一口气梗在喉头上,她咽不下、喘不上,灵魂像是要自体内剥离般痛楚难当,仿佛只要她一松手便会立即消失。
“放手!”连仲衍使劲挣月兑。“秀要开始了,我没时间陪你玩办家家酒的游戏。”
眼中盈满泪水,让她看不清楚他脸上的表情有多沉痛,只见他头也不回地走了,那冷漠的背影说明了他的决绝。
齐家身子一软,跪倒在地上,等着他回头拉她一把,但是他却连头也没回,连看她一眼也没有,就这样一步步地走离她的生命。
他不会原谅她的,绝对不会的。
怎么办?她不想在这种情况下离开他!
“到底是怎么一回事?”齐媛蹲在妹妹的面前,想要拉起她,却见她泪如雨下,张开了口可发不出半点声响,整张容颜如死灰般地苍白。
“小家!”齐媛一把抱住她,发觉她身子冰冷得吓人,“你不要吓我!我先带你回去好不好?”
“姊,他不会原谅我的。

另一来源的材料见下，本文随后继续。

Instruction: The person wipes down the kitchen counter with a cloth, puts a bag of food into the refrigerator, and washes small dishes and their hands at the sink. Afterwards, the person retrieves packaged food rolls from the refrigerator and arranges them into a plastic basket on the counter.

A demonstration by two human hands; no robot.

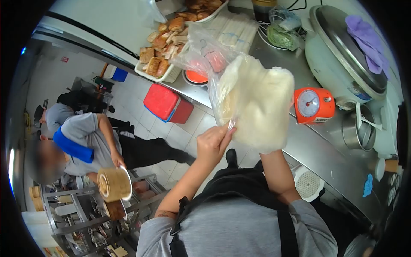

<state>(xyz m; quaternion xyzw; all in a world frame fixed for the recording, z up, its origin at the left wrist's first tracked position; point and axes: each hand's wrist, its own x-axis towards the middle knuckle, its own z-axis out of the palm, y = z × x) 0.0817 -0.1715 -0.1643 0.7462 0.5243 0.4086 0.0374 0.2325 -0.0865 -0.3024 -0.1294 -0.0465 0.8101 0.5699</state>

”良久,她呐呐地开了口。
“到底是怎么一回事?你不是说要嫁给念野,又为什么会跟仲衍在一起?”齐媛想问清楚,却发觉妹妹交握在她腰后的双手紧扣得她不能动弹。
“他一定不会原谅我的……”好想要把话说清楚,但是这种状况底下,要她怎么说?
怎么说都是错!
“什么原不原谅的,等发表会结束后再解释清楚就好了,你知道他一向最疼你了。”
“是吗?”齐家失焦的大眼缓缓地找到焦距,如飞沫般的灵魂回到体内,让她找回了心神。
不对,比起解释,另一件事更重要,若是她再不走,她精心计划的一切恐怕都要化为乌有了。
不行,现在不是哭泣的时候,反正时间可以证明一切,她现在先躲起来就对了。
“小家?”齐媛见妹妹突然站起身跑进回廊里,便立刻担忧地追上去,岂料在一个拐弯后,就失去她的踪影。